Beaucoup aimé la fin également, les dernières pages sont terribles en fait.
On tient en 2024 un nouveau chef d’œuvre de la part d’Ed Brubaker et Sean Phillips : je suis sincèrement épaté par la capacité de ces auteurs à produire une œuvre excellente après l’autre, comme si ça coulait de source.
En mettant en scène les traumatismes des enfants d’hier qui façonnent les adultes cabossés de demain : je reconnais bien là une des marques d’empathie de ces auteurs, l’attention portée aux enfants, et à leur maltraitance pas toujours consciente de la part des adultes.
La lettre écarlate, de Nathaniel Hawthorne : un article qui cite cet ouvrage est forcément un bon article. 😀
Des thèmes qui lui sont chers comme la culpabilité, la moralité et le dilemme du choix à faire face à des situations répréhensibles : on sent bien les thèmes récurrents du scénariste, et pour autant sans répétition, très fort.
Les personnages, une nouvelle fois bien abimés par la vie et piégés dans une prison psychologique se retrouvent pris dans une spirale d’évènements qu’ils subissent : il ya souvent une forme de fatalité chez Brubaker & Philips, un destin plus ou moins pesant, mais inéluctable.
« il ya souvent une forme de fatalité chez Brubaker & Philips, un destin plus ou moins pesant, mais inéluctable. »
Ca n’a rien d’original, c’est la base du genre noir tel qu’il s’est constitué il y a des dizaines d’années.
Brubaker récite ses gammes à l’intérieur du genre depuis ses débuts, avec plus ou moins de bonheur selon les projets.

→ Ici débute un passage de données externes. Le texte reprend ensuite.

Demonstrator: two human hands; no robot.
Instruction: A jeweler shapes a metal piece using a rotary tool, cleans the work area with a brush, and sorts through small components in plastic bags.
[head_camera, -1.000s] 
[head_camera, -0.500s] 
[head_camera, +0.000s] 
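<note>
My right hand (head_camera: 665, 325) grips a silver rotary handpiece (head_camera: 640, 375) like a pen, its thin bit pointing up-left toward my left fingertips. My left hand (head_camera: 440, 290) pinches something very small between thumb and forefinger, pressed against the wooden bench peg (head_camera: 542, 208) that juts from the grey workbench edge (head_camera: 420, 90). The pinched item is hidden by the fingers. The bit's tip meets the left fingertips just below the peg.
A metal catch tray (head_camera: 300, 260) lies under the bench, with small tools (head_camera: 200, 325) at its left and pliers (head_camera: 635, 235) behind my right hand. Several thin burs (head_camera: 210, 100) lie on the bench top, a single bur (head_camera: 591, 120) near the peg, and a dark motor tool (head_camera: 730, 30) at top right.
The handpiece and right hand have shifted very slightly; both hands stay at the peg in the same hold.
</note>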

Il y a toujours chez lui un grand savoir-faire qui rend la lecture au minimum agréable mais d’un autre côté, c’est quand même parfois scolaire dans l’application de codes déjà bien éprouvés par ailleurs.

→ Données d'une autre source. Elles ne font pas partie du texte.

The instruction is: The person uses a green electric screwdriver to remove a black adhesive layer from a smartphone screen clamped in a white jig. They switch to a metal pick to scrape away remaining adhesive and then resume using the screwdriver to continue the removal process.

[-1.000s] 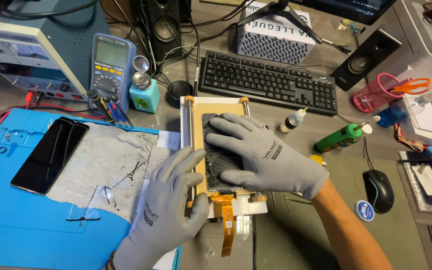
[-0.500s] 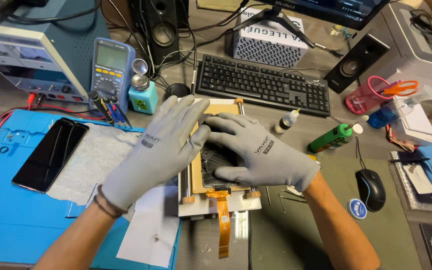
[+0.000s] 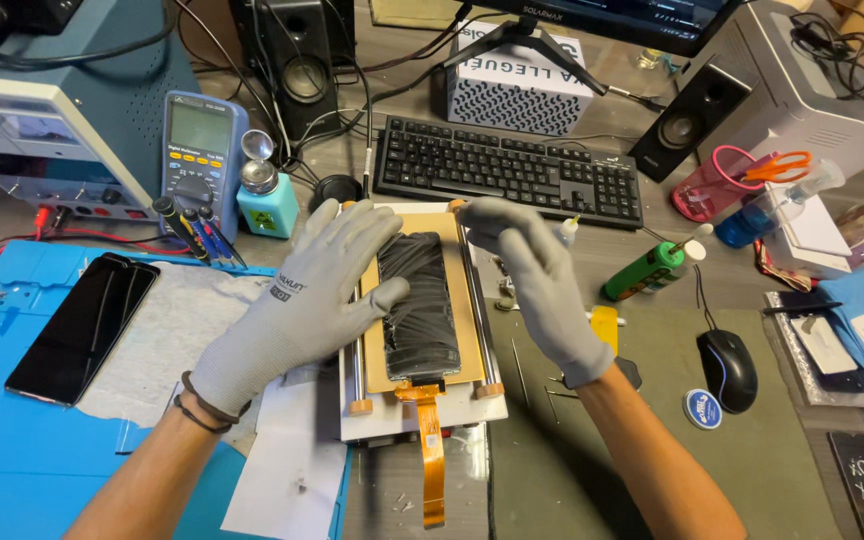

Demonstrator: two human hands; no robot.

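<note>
A black phone screen (image 3: 420, 300) with an orange flex cable (image 3: 431, 440) lies on a tan pad (image 3: 468, 310) atop a white heating plate (image 3: 472, 400). My left hand (image 3: 302, 300), in a grey glove, rests flat at the screen's left edge, thumb touching it, fingers spread. My right hand (image 3: 542, 280), also gloved, hovers just right of the plate with fingers curled loosely near the plate's top right corner; nothing shows in it.
A black phone (image 3: 82, 325) lies on a blue mat (image 3: 12, 450) at left. A multimeter (image 3: 200, 150), small bottle dispenser (image 3: 266, 190), keyboard (image 3: 512, 172), green glue bottle (image 3: 647, 270), mouse (image 3: 728, 368) and speakers surround the plate. Tweezers lie right of it.
Both hands have lifted off and spread apart, uncovering the screen. My right hand moved to the right of the plate; my left shifted to the screen's left edge.
</note>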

C’est ce que je ressens également…
un sentiment vaguement proche de certains comics de super héros d’ailleurs…ça se lit, c’est bien fait mais…..
Bonjour Présence.
Dois je comprendre que tu ne t’es pas encore procuré cet album ?

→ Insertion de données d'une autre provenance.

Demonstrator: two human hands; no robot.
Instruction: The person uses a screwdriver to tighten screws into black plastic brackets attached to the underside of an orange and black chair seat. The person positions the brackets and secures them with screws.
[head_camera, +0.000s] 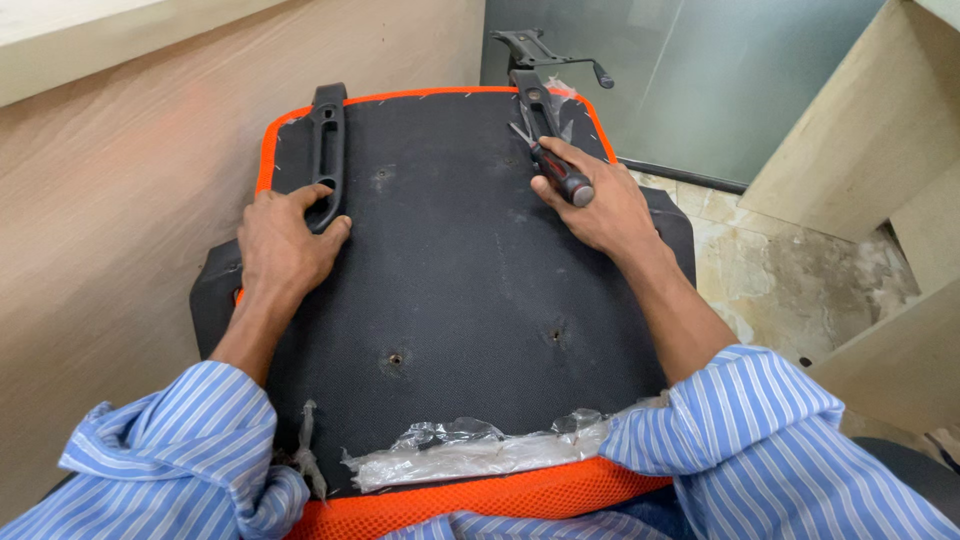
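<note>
Upturned chair seat (450, 270) on lap: left hand (283, 245) w/ grip curled on black armrest bracket (327, 150), right hand (590, 205) w/ grip closed round screwdriver (552, 165), tip at 2nd bracket (535, 100) just ahead; step judged bracket fastening, needing tip seated squarely.

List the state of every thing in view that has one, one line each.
Black fabric-covered seat base with orange mesh edge: upside down, underside facing up.
Left black plastic armrest bracket: lying on the base, gripped at its lower end.
Right black bracket: on the base, screwdriver tip at it.
Red-and-black-handled screwdriver: held, pointing away.
Clear plastic wrap: torn, crumpled at near edge.
Left hand: closed on left bracket.
Right hand: closed on screwdriver.
</note>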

Je ne suis plus du tout à jour sur la prod du tandem Brubaker/Philips.
Bruce m’avait offert NIGHT FEVER, que j’avais apprécié sans être totalement transporté.
LA OÙ GISAIT LE CORPS a été chroniqué sur le blog mais je ne l’ai pas encore lu.
Le duo produit des BD de qualité mais toutes ne me font pas vibrer.
J’ai une préférence pour l’univers de CRIMINAL et je me demande s’ils raconteront un jour un deuxième arc sur Leo Patterson (COWARD’S WAY OUT fut évoqué il y a maintenant des lustres)
Hello.
CRIMINAL reste une putain de réussite. Ce que je préfère de leur oeuvre.
Ce projet avait tout pour m’attirer mais je vais passer mon tour.
Merci Fletch pour le compte rendu
De mon coté, je m’éloigne de plus en plus des récits qui mettent en scène « L’Amérique ».
Salut Eddy.
Au départ ce n’est pas la mise en scène de l’Amérique qui m’a interpellé. D’ailleurs j’ai même hésité à me procurer cet album. Puis en le lisant cette état des lieux et critique des USA m’a frappé et clairement intéressé. C’est même ce qui m’a donné envie d’en faire un article.
Je sais pour avoir pratiqué la chose que dès qu’on trouve un « sens » ou une second niveau de lecture » un livre se met à nous passionner bien plus que pour sa simple, dramaturgie.
C’est ce que j’appelle « se faire cueillir »et il y a une griserie là dedans.
J’ai bien aimé mais comme les autres, je ne trouve pas que c’est la plus grande réussite Brubaker/Philips. D’ailleurs, j’ai la confirmation qu’avec FATALE, ce n’est pas forcément l’horreur que le duo maîtrise le mieux.
Bon ceci dit, c’est très comestible et je trouve que la fin est la plus noire jamais lue chez cet auteur.
Je n’aurais pas pensé à faire l’analogie avec les dérives d’internet ; c’est pourtant évident avec le personnage du frère.
Merci Fletch pour ce tour d’horizon.
Salut Bruce.
J’ai lu sur le net que le dénouement était critiqué. Je trouve que c’est une meilleure fin que le duo nous ait proposé.